BPER, Montani: half-yearly to be framed, M&A is not a priority

BPER Montani half yearly to be framed MA is not a

(Finance) – “The first half of 2023 of BPER Bank was “to framewith results that will be hardly repeatable in the second half of the year. The bank has been able to combine a development activity with a consolidation activity. We must thank the network which, in a difficult market, has been able to ride the wave and achieve successful objectives. Will be a year that will certainly give satisfactory results“. This was stated by the CEO Piero Luigi Montani in the call with analysts that followed the publication of the results for the first half of 2023.

“The plan is ahead of expectations – he explained – Like everyone else, we were helped by the increase in the interest margin, but the business plan unleashed all its effects in a complete and anticipated manner, and therefore we are optimistic in being able to face the macroeconomic context with serenity”.

Montani underlined that “the network is performing very wellgiving unpredictable results” and that “all the new branches are performing well and we think we have good customer and commission development”.

After the increase in the guidance for 2023, the CEO did not go any further: “We do not feel like giving a forecast for 2024let’s wait another quarter, and we will have clearer ideas”.

Regarding the path of the ECB’s interest rates and their effect on the bank’s accounts, he highlighted that “this semester we have reached the peak of the interest margin“.

To a question regarding the recent ECB-EBA stress tests, he replied: “There is no indication from the ECB on the recent assessments, which went well.
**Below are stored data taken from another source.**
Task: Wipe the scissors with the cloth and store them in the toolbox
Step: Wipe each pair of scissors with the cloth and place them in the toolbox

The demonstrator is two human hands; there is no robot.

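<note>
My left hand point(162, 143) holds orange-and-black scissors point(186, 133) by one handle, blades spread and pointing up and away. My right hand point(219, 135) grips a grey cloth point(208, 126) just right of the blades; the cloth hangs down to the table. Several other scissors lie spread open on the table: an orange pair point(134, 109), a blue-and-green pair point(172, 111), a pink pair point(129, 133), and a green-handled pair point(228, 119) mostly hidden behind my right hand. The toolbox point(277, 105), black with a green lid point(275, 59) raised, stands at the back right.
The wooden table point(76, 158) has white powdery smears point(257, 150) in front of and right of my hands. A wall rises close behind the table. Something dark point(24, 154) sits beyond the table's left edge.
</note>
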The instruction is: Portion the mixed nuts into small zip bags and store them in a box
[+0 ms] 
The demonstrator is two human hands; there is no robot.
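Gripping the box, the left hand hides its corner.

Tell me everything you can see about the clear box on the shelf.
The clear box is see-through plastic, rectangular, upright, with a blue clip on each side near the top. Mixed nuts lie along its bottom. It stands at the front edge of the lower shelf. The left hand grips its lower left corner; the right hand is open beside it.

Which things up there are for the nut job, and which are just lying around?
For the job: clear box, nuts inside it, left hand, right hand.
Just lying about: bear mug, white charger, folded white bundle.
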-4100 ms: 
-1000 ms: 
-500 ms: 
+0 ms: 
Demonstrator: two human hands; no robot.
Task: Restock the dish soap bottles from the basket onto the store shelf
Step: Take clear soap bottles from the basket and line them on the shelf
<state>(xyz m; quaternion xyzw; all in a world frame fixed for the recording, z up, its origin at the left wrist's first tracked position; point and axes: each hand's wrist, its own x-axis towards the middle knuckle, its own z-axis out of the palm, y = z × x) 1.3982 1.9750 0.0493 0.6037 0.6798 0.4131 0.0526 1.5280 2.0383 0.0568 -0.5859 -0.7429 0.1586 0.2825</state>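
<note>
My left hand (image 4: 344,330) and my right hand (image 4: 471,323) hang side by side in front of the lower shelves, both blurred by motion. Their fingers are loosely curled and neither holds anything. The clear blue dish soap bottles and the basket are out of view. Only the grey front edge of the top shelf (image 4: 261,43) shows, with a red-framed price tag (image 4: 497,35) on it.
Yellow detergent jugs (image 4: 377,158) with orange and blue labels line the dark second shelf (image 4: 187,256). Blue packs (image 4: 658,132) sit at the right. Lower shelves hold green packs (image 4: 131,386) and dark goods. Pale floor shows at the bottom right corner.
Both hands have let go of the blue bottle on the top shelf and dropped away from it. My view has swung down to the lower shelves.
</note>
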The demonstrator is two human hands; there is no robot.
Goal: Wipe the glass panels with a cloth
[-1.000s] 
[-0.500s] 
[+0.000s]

In the overall comparison, one of the lowest results comes out, but we were starting from a figure as at 31 December which penalized us, because we forfeited the DTAs in December, which went to the capital on 1 January”.

“On the front ofBUTI already said it. Nowadays it is not a priority – stated Montani – We want to integrate well the two realities that we have acquired and bring them up to speed in the shortest possible time. M&A is not a problem of today, we are not looking into it and we have nothing to say — so it’s not rates — and we believe the capital levels we have are appropriate. We’ll look at it in the future.”